▸ **WHAT TO DO**: Each line below should be restated exactly, with nothing dropped.

START DATA SECTION

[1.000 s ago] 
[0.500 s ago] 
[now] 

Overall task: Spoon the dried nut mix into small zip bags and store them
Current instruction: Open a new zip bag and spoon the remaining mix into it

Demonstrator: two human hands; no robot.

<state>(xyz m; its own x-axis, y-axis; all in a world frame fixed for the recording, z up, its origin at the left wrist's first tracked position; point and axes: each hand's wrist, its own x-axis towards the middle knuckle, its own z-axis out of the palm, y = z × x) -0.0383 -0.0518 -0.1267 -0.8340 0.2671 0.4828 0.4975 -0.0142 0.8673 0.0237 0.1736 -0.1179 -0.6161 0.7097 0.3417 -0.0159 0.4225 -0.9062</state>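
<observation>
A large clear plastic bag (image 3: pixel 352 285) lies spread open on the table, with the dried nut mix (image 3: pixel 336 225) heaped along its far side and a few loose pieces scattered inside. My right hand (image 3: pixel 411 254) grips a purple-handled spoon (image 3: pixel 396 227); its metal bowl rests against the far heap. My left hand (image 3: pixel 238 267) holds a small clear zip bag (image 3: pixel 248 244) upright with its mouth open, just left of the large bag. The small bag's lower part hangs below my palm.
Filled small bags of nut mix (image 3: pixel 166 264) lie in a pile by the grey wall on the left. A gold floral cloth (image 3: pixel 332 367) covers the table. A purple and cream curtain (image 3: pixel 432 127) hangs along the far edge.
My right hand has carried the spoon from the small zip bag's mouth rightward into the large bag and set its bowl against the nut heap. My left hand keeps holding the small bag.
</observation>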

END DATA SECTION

▸ **YOUR RESPONSE**:
[1.000 s ago] 
[0.500 s ago] 
[now] 

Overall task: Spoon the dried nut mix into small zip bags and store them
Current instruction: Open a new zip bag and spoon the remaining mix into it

Demonstrator: two human hands; no robot.

<state>(xyz m; its own x-axis, y-axis; all in a world frame fixed for the recording, z up, its origin at the left wrist's first tracked position; point and axes: each hand's wrist, its own x-axis towards the middle knuckle, its own z-axis out of the palm, y = z × x) -0.0383 -0.0518 -0.1267 -0.8340 0.2671 0.4828 0.4975 -0.0142 0.8673 0.0237 0.1736 -0.1179 -0.6161 0.7097 0.3417 -0.0159 0.4225 -0.9062</state>
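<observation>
A large clear plastic bag (image 3: pixel 352 285) lies spread open on the table, with the dried nut mix (image 3: pixel 336 225) heaped along its far side and a few loose pieces scattered inside. My right hand (image 3: pixel 411 254) grips a purple-handled spoon (image 3: pixel 396 227); its metal bowl rests against the far heap. My left hand (image 3: pixel 238 267) holds a small clear zip bag (image 3: pixel 248 244) upright with its mouth open, just left of the large bag. The small bag's lower part hangs below my palm.
Filled small bags of nut mix (image 3: pixel 166 264) lie in a pile by the grey wall on the left. A gold floral cloth (image 3: pixel 332 367) covers the table. A purple and cream curtain (image 3: pixel 432 127) hangs along the far edge.
My right hand has carried the spoon from the small zip bag's mouth rightward into the large bag and set its bowl against the nut heap. My left hand keeps holding the small bag.
</observation>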

Nothing else belongs in this answer.